将新元素放入 HashMap 时发生 ConcurrentModificationException

Question

I have some code:

Map<String, Integer> letters = new HashMap<String, Integer>();
letters.put(String.valueOf(input.charAt(0)),
            numberOfLettersInWord(input,input.charAt(0)));
for (int i = 0; i < input.length(); i++) {
   for (String key : letters.keySet()) {
      if (!letters.containsKey(String.valueOf(input.charAt(i)))) {
         letters.put(String.valueOf(input.charAt(i)),
                     numberOfLettersInWord(input,input.charAt(i)));
      } else continue;
      System.out.println(letters);
   }
   System.out.println(1);
}
System.out.println(2);

The main idea in the code - there is some word in String input(not empty, not null, with no non-letter symbols), need to count how many times each letter can be found there. Counting works OK (in the numberOfLettersInWord method) but when I try to add letters and digits to HashMap<String, Integer> some problems happens - it adds all letters and their numbers correctly but some error pops up. For this code it will show:

1
1
{a=4, b=4}
1
1
1
1
{a=4, b=4, c=3}
Exception in thread "main" java.util.ConcurrentModificationException
    at java.base/java.util.HashMap$HashIterator.nextNode(HashMap.java:1579)
    at java.base/java.util.HashMap$KeyIterator.next(HashMap.java:1602)
    at LetterCounter.count(LetterCounter.java:25)
    at LetterCounter.main(LetterCounter.java:11)

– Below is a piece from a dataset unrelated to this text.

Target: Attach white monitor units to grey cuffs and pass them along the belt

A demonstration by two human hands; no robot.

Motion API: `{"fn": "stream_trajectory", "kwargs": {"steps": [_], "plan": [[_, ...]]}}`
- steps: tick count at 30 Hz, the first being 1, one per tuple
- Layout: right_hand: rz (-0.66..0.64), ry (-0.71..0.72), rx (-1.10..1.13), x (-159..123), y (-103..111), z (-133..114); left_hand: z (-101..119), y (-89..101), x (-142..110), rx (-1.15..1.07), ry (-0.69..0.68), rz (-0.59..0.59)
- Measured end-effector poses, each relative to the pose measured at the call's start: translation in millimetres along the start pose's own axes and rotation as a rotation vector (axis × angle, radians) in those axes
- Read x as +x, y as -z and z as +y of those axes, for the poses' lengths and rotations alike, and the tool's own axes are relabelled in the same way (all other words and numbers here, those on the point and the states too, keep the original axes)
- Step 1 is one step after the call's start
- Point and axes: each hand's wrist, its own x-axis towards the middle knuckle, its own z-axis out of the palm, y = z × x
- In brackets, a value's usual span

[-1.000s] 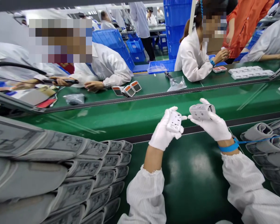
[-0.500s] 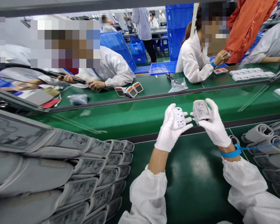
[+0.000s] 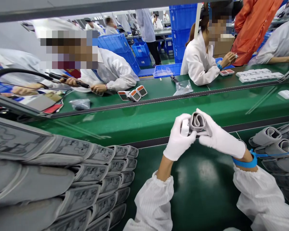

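My gloves (image 3: 178,141): white cloth, matt
Cuff I hold (image 3: 197,122): grey fabric, matt
Belt at 6 o'clock (image 3: 202,189): green, smooth, glossy
Crates at 12 o'clock (image 3: 183,19): blue plastic

a rolled grey fabric cuff (image 3: 197,122) touching a small white device (image 3: 184,128)

L white-gloved hand (image 3: 178,138) & R white-gloved hand (image 3: 220,136) were apart, now meet just above the black edge strip of the green tabletop (image 3: 154,142). White plastic unit (image 3: 185,127) in L hand no longer shows its face, now turned edge-on & butted against the grey fabric cuff roll (image 3: 197,122) held by R hand. Roll has swung round, open end now facing the camera w/ inner fold showing. R hand now lies flatter, pointing across, & blue wrist strap (image 3: 245,163) has shifted lower & further right of the strip.
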Motion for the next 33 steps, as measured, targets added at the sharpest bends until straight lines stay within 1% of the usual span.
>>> {"fn": "stream_trajectory", "kwargs": {"steps": [1, 2, 3, 4, 6, 7, 8, 9, 11, 13, 15, 18, 20, 22, 26, 28, 30, 33], "plan": [[0.045, -0.014, 0.083, 1, 1, -2, 0, 1.0, 0, 0.031, -0.048, -0.056], [0.104, -0.013, 0.145, 3, 0, -3, 1, 1.6, 1, 0.016, -0.061, -0.091], [0.165, -0.002, 0.184, 5, -1, -4, 2, 1.5, 1, -0.044, -0.038, -0.093], [0.223, 0.017, 0.201, 7, -3, -4, 2, 0.8, 2, -0.144, 0.020, -0.061], [0.352, 0.096, 0.199, 12, -11, -3, 5, -1.8, 3, -0.403, 0.182, 0.055], [0.416, 0.145, 0.186, 13, -16, -3, 6, -3.6, 3, -0.522, 0.242, 0.116], [0.459, 0.189, 0.162, 14, -21, -2, 7, -5.6, 3, -0.610, 0.273, 0.165], [0.474, 0.224, 0.130, 15, -26, -1, 8, -7.7, 2, -0.658, 0.274, 0.197], [0.450, 0.251, 0.058, 15, -34, 2, 10, -11.9, -1, -0.656, 0.179, 0.256], [0.434, 0.244, -0.021, 14, -39, 5, 9, -15.0, -3, -0.584, 0.045, 0.281], [0.438, 0.245, -0.085, 12, -40, 7, 6, -15.9, -5, -0.507, -0.065, 0.283], [0.375, 0.250, -0.144, 11, -35, 7, 2, -13.0, -5, -0.421, -0.149, 0.252], [0.332, 0.255, -0.164, 11, -32, 5, 1, -8.7, -5, -0.375, -0.168, 0.210], [0.319, 0.256, -0.176, 11, -31, 4, 2, -3.2, -5, -0.333, -0.173, 0.152], [0.279, 0.273, -0.181, 11, -30, 4, 9, 7.6, -3, -0.178, -0.202, 0.001], [0.249, 0.287, -0.171, 10, -28, 5, 12, 9.4, -2, -0.127, -0.202, -0.036], [0.238, 0.285, -0.170, 8, -24, 5, 14, 8.3, -2, -0.143, -0.165, -0.044], [0.242, 0.229, -0.240, 4, -18, 0, 16, 7.4, -4, -0.168, -0.027, -0.098]]}}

Process finished with exit code 1

From what I see there is something happens when there are no new letters to be added. Can you explain why this happens and how to solve this?

It supposed to have some more digit outputs after the {a=4, b=4, c=3} was shown but it ends with the exception (it is not really necessary, just an indicator where it stops working...)

The word used in this run was String input = "aabbabcccba";

numberOfLettersInWord returns Integer value of how many times letter input.charAt(i) was found in word input (this works ok)

line 2 in code fragment was used just to make the HashMap contain at least one line (null and empty checks already done by this moment and work well)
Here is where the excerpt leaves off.